Task requirements — Every line from the one containing "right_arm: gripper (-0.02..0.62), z" to the one containing "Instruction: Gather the" in the records below, both included, must be set down exactly, and no other line.

Data supplied —
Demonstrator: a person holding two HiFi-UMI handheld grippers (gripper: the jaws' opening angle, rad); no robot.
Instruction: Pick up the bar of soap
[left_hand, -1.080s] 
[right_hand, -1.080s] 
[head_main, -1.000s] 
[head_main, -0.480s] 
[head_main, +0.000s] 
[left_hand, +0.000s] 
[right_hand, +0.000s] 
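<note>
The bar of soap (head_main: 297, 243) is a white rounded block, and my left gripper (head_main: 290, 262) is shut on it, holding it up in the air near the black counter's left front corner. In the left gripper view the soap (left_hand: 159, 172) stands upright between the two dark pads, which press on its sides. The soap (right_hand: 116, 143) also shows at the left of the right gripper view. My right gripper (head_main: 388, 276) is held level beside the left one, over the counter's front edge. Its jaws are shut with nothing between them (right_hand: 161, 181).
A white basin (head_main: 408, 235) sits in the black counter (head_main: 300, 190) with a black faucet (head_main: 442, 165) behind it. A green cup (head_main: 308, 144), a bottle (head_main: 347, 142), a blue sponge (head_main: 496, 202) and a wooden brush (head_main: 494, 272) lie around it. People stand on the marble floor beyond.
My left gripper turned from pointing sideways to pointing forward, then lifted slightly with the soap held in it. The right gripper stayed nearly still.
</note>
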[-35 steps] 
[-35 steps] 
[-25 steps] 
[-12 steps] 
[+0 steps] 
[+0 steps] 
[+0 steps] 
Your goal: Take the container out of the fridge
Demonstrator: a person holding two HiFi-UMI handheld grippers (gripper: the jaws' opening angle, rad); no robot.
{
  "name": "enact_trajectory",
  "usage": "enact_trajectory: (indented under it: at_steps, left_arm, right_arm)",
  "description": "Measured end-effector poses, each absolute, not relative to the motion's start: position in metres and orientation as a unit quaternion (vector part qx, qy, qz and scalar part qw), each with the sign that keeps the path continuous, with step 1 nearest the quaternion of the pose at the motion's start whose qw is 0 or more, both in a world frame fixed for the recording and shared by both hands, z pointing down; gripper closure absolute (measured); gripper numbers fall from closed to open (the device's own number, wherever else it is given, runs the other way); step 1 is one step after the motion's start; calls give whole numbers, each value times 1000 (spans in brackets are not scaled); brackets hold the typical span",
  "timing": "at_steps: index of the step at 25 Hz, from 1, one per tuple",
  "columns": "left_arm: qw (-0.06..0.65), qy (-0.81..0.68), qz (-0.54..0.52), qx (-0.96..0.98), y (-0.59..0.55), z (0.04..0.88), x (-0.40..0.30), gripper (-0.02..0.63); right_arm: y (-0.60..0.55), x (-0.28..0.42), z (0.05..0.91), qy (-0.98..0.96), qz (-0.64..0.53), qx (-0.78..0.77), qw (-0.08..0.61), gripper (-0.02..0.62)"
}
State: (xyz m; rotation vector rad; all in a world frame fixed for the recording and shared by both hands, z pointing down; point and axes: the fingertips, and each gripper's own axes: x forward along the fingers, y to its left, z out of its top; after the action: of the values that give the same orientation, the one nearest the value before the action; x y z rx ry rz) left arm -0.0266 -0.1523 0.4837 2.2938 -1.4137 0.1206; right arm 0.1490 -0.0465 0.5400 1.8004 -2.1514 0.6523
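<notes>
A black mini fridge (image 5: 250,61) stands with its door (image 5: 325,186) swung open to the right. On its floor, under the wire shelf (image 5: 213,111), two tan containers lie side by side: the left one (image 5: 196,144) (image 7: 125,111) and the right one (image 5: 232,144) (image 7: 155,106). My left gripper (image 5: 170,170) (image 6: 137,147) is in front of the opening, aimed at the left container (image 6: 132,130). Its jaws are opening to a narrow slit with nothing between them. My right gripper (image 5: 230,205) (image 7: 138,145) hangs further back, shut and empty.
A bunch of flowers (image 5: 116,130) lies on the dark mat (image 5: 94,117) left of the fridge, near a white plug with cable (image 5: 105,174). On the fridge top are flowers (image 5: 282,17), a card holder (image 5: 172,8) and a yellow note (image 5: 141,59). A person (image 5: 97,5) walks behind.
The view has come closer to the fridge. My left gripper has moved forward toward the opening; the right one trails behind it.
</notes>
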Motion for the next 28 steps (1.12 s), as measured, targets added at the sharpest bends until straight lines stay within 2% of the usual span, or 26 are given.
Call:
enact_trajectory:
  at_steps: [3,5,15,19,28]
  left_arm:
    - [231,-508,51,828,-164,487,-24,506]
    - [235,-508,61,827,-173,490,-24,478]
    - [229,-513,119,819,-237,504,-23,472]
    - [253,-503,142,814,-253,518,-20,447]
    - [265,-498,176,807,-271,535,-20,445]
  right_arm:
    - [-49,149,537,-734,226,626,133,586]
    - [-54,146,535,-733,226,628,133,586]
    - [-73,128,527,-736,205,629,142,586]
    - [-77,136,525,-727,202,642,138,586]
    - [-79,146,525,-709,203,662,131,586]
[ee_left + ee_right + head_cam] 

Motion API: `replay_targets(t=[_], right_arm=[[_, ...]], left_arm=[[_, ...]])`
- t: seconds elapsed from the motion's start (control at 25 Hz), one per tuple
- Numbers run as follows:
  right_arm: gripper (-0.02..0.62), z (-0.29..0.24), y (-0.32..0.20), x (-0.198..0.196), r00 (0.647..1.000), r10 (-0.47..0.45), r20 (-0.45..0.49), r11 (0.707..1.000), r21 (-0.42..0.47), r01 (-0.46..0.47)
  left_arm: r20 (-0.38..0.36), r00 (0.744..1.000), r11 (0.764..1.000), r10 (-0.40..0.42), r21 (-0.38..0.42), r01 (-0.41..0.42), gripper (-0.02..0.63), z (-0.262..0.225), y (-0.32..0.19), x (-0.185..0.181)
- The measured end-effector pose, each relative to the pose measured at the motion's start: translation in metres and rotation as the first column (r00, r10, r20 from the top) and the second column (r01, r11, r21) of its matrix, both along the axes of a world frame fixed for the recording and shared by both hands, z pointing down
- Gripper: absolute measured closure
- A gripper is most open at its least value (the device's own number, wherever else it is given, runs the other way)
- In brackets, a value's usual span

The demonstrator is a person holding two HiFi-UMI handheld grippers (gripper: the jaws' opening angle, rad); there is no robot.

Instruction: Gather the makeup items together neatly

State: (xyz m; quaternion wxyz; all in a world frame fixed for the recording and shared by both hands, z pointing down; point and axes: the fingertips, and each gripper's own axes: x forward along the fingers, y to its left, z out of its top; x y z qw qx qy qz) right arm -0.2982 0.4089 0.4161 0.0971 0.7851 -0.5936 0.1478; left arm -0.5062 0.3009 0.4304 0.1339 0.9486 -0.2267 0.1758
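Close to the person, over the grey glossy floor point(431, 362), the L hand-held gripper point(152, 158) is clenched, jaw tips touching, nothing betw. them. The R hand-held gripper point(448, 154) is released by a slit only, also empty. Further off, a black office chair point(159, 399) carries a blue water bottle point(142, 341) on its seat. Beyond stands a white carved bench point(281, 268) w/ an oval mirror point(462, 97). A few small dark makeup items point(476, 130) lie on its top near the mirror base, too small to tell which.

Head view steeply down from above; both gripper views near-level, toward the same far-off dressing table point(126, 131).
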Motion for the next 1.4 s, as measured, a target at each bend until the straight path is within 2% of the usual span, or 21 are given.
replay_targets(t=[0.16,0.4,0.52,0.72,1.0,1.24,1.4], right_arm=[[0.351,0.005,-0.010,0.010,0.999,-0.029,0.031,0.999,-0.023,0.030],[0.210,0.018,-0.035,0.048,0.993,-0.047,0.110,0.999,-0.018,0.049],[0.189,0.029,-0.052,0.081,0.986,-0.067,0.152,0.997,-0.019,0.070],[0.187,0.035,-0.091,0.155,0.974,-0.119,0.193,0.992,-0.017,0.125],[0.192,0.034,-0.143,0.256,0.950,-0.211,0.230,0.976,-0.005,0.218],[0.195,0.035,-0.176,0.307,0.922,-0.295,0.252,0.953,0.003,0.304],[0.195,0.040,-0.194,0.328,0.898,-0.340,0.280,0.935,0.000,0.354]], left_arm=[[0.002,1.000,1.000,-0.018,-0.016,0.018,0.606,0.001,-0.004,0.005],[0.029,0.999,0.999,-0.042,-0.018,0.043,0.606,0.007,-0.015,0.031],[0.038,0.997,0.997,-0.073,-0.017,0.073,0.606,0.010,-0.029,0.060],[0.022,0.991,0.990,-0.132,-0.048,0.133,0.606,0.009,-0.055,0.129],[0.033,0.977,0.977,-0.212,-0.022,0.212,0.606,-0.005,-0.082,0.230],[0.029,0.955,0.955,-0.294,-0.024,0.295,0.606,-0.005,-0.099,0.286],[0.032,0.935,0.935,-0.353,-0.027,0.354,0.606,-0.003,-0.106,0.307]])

Task output —
  right_arm: gripper (-0.02..0.62), z (-0.29..0.24), y (-0.32..0.20), x (-0.198..0.196), r00 (0.647..1.000), r10 (-0.47..0.45), r20 (-0.45..0.49), r11 (0.707..1.000), r21 (-0.42..0.47), r01 (-0.46..0.47)
  left_arm: r20 (-0.38..0.36), r00 (0.744..1.000), r11 (0.764..1.000), r10 (-0.40..0.42), r21 (-0.38..0.42), r01 (-0.41..0.42), gripper (-0.02..0.63), z (-0.262..0.225), y (-0.32..0.19), x (-0.185..0.181)
- The measured end-effector pose, each relative to the pose measured at the motion's start: translation in metres and rotation as the first column (r00, r10, r20 from the top) and the second column (r01, r11, r21) of its matrix, both along the axes of a world frame fixed for the recording and shared by both hands, z pointing down
- Gripper: absolute measured closure
- A gripper is most open at its least value (the device's own number, wherever else it is given, runs the other way)
- In brackets, a value's usual span

The demonstrator is a person holding two HiFi-UMI handheld grippers (gripper: the jaws' opening angle, rad); there is no robot.

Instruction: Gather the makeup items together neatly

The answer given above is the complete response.